The expected response is the full listing, retyped exactly, without its images.

*** Opening of Records provided ***

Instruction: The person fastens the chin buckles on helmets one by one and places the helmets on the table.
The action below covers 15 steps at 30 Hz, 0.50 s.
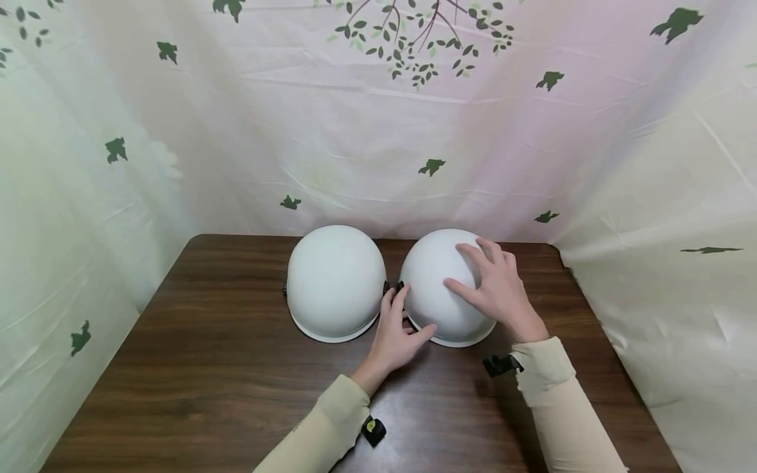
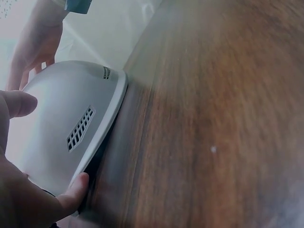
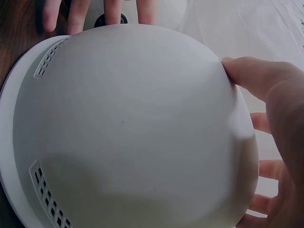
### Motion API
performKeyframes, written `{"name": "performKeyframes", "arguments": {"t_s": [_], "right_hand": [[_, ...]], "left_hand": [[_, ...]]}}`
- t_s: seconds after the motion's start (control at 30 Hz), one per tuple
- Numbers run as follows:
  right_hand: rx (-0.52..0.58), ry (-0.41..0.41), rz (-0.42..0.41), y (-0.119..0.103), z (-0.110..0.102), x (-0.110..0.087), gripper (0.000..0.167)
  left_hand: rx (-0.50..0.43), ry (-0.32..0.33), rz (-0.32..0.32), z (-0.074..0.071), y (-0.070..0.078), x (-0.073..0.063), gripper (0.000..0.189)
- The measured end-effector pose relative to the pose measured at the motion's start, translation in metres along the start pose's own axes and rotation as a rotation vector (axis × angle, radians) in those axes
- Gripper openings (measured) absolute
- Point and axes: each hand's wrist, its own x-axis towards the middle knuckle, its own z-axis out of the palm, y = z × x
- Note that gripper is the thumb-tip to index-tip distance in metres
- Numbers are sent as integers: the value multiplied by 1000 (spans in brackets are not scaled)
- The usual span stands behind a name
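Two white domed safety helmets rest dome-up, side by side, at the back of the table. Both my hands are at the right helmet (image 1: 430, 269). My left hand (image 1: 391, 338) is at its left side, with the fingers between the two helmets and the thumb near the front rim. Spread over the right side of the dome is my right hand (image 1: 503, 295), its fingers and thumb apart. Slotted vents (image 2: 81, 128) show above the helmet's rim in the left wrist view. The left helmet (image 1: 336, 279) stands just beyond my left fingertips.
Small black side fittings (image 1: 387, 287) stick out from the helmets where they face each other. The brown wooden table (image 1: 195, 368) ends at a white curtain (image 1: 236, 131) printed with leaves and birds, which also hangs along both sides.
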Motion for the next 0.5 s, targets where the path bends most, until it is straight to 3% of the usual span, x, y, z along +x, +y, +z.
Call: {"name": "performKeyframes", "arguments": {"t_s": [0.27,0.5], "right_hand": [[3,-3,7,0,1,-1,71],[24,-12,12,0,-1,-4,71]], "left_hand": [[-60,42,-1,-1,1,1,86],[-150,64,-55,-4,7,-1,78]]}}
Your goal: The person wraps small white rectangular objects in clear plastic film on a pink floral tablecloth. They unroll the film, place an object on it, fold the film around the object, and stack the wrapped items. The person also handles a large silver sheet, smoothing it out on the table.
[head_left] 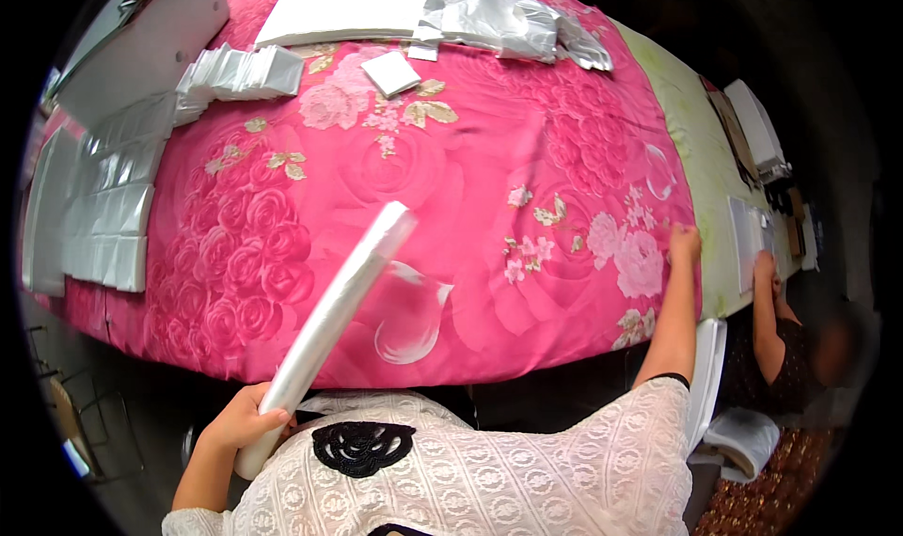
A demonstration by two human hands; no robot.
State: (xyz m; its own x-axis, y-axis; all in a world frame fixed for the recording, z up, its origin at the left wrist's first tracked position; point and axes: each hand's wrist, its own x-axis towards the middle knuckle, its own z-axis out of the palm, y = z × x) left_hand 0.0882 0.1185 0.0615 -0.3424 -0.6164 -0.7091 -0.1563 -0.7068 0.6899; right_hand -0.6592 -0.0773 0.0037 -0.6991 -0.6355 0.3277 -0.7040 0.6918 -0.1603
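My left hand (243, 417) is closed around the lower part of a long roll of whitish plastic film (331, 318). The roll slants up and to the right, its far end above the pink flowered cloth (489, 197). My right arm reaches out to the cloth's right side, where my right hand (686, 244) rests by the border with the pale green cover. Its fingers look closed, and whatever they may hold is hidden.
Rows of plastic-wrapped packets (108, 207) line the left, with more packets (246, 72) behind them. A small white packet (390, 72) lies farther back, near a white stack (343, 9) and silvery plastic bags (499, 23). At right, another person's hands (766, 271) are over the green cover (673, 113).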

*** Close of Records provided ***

**Response:**
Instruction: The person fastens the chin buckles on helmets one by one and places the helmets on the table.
The action below covers 15 steps at 30 Hz, 0.50 s.
### Motion API
performKeyframes, written `{"name": "performKeyframes", "arguments": {"t_s": [_], "right_hand": [[_, ...]], "left_hand": [[_, ...]]}}`
- t_s: seconds after the motion's start (control at 30 Hz), one per tuple
- Numbers run as follows:
  right_hand: rx (-0.52..0.58), ry (-0.41..0.41), rz (-0.42..0.41), y (-0.119..0.103), z (-0.110..0.102), x (-0.110..0.087), gripper (0.000..0.167)
  left_hand: rx (-0.50..0.43), ry (-0.32..0.33), rz (-0.32..0.32), z (-0.074..0.071), y (-0.070..0.078), x (-0.073..0.063), gripper (0.000..0.189)
- The measured end-effector pose relative to the pose measured at the motion's start, translation in metres along the start pose's own axes and rotation as a rotation vector (axis × angle, radians) in those axes
- Gripper openings (measured) absolute
- Point and axes: each hand's wrist, its own x-axis towards the middle knuckle, its own z-axis out of the palm, y = z × x
- Note that gripper is the thumb-tip to index-tip distance in metres
- Numbers are sent as integers: the value multiplied by 1000 (spans in brackets are not scaled)
- The usual span stands behind a name
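Two white domed safety helmets rest dome-up, side by side, at the back of the table. Both my hands are at the right helmet (image 1: 430, 269). My left hand (image 1: 391, 338) is at its left side, with the fingers between the two helmets and the thumb near the front rim. Spread over the right side of the dome is my right hand (image 1: 503, 295), its fingers and thumb apart. Slotted vents (image 2: 81, 128) show above the helmet's rim in the left wrist view. The left helmet (image 1: 336, 279) stands just beyond my left fingertips.
Small black side fittings (image 1: 387, 287) stick out from the helmets where they face each other. The brown wooden table (image 1: 195, 368) ends at a white curtain (image 1: 236, 131) printed with leaves and birds, which also hangs along both sides.
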Motion for the next 0.5 s, targets where the path bends most, until it is straight to 3% of the usual span, x, y, z along +x, +y, +z.
Call: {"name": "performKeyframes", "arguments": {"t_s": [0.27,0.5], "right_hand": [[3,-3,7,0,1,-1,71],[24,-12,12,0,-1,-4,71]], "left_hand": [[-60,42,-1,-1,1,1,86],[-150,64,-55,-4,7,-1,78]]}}
Your goal: The person wraps small white rectangular objects in clear plastic film on a pink floral tablecloth. They unroll the film, place an object on it, fold the film around the object, and stack the wrapped items. The person also handles a large silver sheet, smoothing it out on the table.
[head_left] 
A demonstration by two human hands; no robot.
State: (xyz m; its own x-axis, y-axis; all in a world frame fixed for the recording, z up, its origin at the left wrist's first tracked position; point and axes: each hand's wrist, its own x-axis towards the middle knuckle, its own z-axis out of the palm, y = z × x) left_hand 0.0882 0.1185 0.0615 -0.3424 -0.6164 -0.7091 -0.1563 -0.7068 0.6899; right_hand -0.6592 -0.0773 0.0037 -0.6991 -0.6355 0.3277 -0.7040 0.6918 -0.1603
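My left hand (243, 417) is closed around the lower part of a long roll of whitish plastic film (331, 318). The roll slants up and to the right, its far end above the pink flowered cloth (489, 197). My right arm reaches out to the cloth's right side, where my right hand (686, 244) rests by the border with the pale green cover. Its fingers look closed, and whatever they may hold is hidden.
Rows of plastic-wrapped packets (108, 207) line the left, with more packets (246, 72) behind them. A small white packet (390, 72) lies farther back, near a white stack (343, 9) and silvery plastic bags (499, 23). At right, another person's hands (766, 271) are over the green cover (673, 113).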

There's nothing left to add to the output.